As a result of its focus on individual mitigating facts at the expense of the totality of the circumstances, the Panel adopted a recommendation that is strikingly dissimilar to the discipline approved by this Court in Matter of Guidry, supra. 4 In that case, an attorney representing five clients received a settlement check for $15,000, deposited it into an IOLTA account, and paid three of his clients the full amount owed. Id. at 255. He did not pay the other two clients the nearly $4,000 that they were owed; instead, he "knowingly used the $4000 due these two clients for his own benefit unrelated to the clients." Id. The attorney subsequently made restitution. Id. At a hearing, the attorney presented evidence of "extreme financial and emotional stress arising from grave and acute family problems" in the two years preceding the appropriation. Id. at 256. Because these mitigating facts were thought to be of an "extraordinary nature," Bar Counsel recommended, and the attorney received, a thirty-month suspension. Id. I see no material factual differences between the Guidry case and this case. 5 Accordingly, the rule that a "sanction is not to be markedly different from what has been ordered in comparable cases" suggests that Mr. Johnson receive a thirty-month suspension.

3. Conclusion. I conclude that, in the totality of the circumstances, special mitigating circumstances surrounded Mr. Johnson's misconduct, such that a departure from the standard discipline is justified. Because Mr. Johnson's misconduct and mitigating circumstances are similar to those of the attorney in the Guidry case, the discipline imposed on that attorney — a thirty-month suspension from the practice of law — is the proper discipline for Mr. Johnson.

FOOTNOTES

1 The complete Order of the Court is available by contacting the Clerk of the Supreme Judicial Court for Suffolk County.

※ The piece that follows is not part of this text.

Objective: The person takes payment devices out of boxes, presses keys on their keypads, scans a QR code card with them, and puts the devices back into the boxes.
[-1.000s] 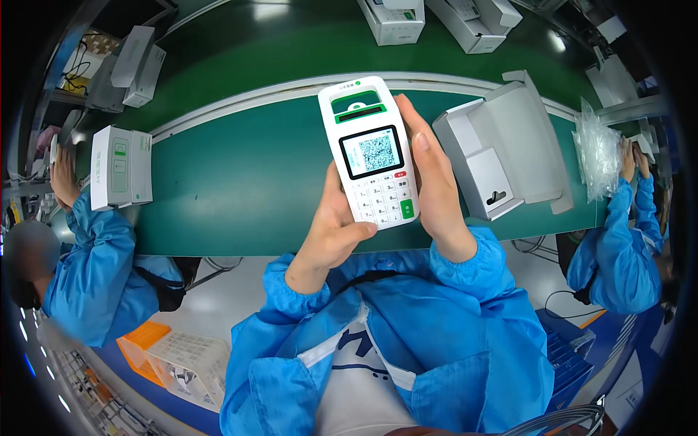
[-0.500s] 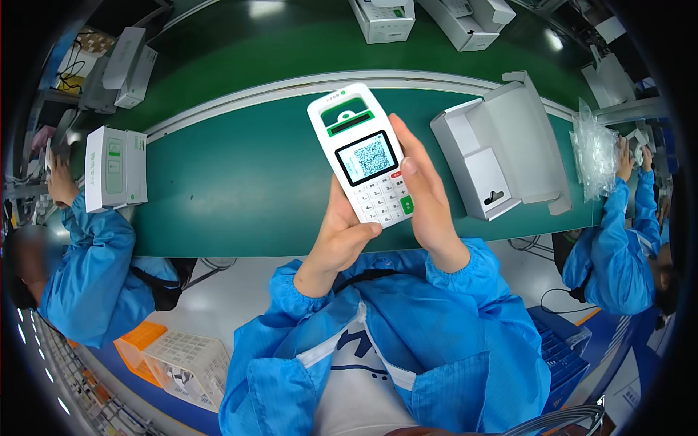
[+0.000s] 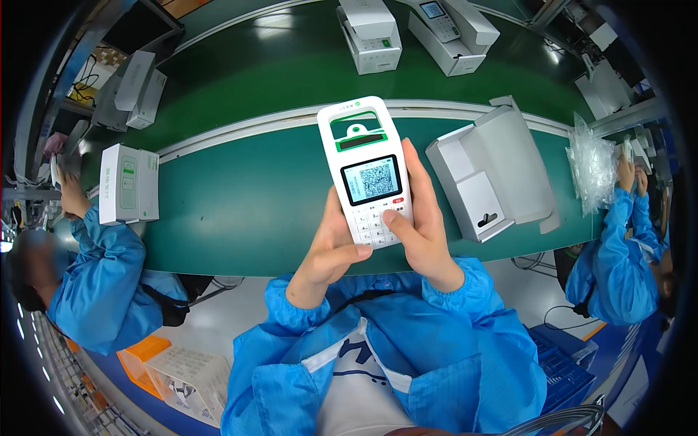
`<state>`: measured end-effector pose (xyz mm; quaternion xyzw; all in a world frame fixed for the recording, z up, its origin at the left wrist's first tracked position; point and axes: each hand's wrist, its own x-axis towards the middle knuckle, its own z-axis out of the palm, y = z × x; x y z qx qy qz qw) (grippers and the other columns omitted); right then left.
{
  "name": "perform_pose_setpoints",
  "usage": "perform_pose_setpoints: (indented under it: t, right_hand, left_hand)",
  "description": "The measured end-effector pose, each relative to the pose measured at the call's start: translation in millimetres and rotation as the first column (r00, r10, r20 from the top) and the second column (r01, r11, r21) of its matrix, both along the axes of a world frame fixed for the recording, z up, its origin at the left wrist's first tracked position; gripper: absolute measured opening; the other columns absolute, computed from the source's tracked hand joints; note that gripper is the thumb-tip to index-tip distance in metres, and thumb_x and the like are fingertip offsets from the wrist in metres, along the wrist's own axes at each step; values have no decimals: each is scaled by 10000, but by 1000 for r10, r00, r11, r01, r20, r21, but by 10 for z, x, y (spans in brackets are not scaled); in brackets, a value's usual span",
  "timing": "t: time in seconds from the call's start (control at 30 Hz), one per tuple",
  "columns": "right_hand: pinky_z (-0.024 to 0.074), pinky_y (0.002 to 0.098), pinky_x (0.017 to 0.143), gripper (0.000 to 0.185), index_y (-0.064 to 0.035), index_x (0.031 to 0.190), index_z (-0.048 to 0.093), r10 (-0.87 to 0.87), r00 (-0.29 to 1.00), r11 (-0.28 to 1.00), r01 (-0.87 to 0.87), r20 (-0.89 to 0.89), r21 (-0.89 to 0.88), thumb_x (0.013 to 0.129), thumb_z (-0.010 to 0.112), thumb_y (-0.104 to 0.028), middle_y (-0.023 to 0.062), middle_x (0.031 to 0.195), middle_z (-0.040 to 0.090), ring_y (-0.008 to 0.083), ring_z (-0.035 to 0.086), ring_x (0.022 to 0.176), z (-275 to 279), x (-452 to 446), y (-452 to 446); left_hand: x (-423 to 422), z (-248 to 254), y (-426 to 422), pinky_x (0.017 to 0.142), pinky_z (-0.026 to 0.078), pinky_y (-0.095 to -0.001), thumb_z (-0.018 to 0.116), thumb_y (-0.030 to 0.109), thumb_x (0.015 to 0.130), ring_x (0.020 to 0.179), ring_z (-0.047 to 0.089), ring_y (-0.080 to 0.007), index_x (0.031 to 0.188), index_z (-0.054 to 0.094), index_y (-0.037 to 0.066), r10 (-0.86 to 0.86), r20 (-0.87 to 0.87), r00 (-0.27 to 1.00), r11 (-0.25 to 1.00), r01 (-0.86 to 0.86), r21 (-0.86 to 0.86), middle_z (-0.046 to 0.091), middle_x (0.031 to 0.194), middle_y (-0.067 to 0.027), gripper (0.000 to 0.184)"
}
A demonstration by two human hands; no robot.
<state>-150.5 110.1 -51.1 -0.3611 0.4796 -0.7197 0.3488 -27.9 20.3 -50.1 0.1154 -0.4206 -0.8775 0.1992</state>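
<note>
A white handheld payment terminal [image 3: 368, 179] with green trim is held up over the green table, its lit screen showing a QR code. My left hand [image 3: 327, 248] is closed around its lower left side, thumb by the bottom keys. Along the right edge wraps my right hand [image 3: 429, 231], its thumb lying over the upper keypad and covering some keys. To the right of the hands lies an open white box [image 3: 462, 154], its lid folded back and a dark cut-out in its inner tray.
A closed white box [image 3: 129, 185] stands at the table's left. Beyond the rail, a belt [image 3: 276, 65] carries open boxes [image 3: 371, 47], one with a terminal [image 3: 438, 20]. Clear plastic bags [image 3: 590, 163] lie right. Co-workers in blue sleeves [image 3: 102, 272] sit at both sides.
My right thumb has moved from the terminal's right edge near the red key onto the keypad. The terminal is tilted less, and the whole view has shifted slightly.
</note>
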Motion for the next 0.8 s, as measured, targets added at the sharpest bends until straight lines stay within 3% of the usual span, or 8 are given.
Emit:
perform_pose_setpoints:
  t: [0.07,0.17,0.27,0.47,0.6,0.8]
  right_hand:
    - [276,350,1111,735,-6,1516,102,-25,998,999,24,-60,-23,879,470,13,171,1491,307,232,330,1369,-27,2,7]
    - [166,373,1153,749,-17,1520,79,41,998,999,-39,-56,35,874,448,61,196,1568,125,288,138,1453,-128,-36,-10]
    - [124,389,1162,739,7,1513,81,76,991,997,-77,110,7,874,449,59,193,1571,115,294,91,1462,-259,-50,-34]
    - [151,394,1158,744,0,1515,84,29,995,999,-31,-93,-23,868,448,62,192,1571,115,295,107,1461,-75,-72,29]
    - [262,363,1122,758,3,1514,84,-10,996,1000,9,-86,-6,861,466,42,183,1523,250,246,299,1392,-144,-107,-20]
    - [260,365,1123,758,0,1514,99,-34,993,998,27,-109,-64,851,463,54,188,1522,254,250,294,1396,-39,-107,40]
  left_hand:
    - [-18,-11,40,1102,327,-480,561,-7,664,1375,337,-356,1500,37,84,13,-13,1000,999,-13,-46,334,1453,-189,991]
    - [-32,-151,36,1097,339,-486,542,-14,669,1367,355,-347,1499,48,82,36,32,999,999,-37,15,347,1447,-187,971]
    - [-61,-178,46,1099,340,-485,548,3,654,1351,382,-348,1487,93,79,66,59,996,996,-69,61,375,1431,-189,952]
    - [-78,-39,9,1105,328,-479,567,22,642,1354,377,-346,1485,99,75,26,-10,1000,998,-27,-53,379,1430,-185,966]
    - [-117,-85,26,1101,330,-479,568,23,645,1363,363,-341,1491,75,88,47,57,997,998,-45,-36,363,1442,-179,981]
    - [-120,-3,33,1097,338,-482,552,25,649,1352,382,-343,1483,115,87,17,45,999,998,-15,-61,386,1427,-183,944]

2 The Panel concluded that Mr. Johnson's use of an oral contingent-fee agreement constituted a violation of Supreme Judicial Court Rule 3:05(4) and Canon Two, Disciplinary Rule 2-106(C), both of which require contingent fees to be in writing.

3 As the Supreme Judicial Court has made clear, the absence of disciplinary action against an attorney does not, alone, constitute a special mitigating circumstance sufficient to warrant departure from standard discipline. Matter of Alter, 389 Mass. 153, 156-157 (1983). Nonetheless, an attorney's disciplinary history is plainly relevant background, necessary to evaluate the attorney's misconduct in the totality of the circumstances.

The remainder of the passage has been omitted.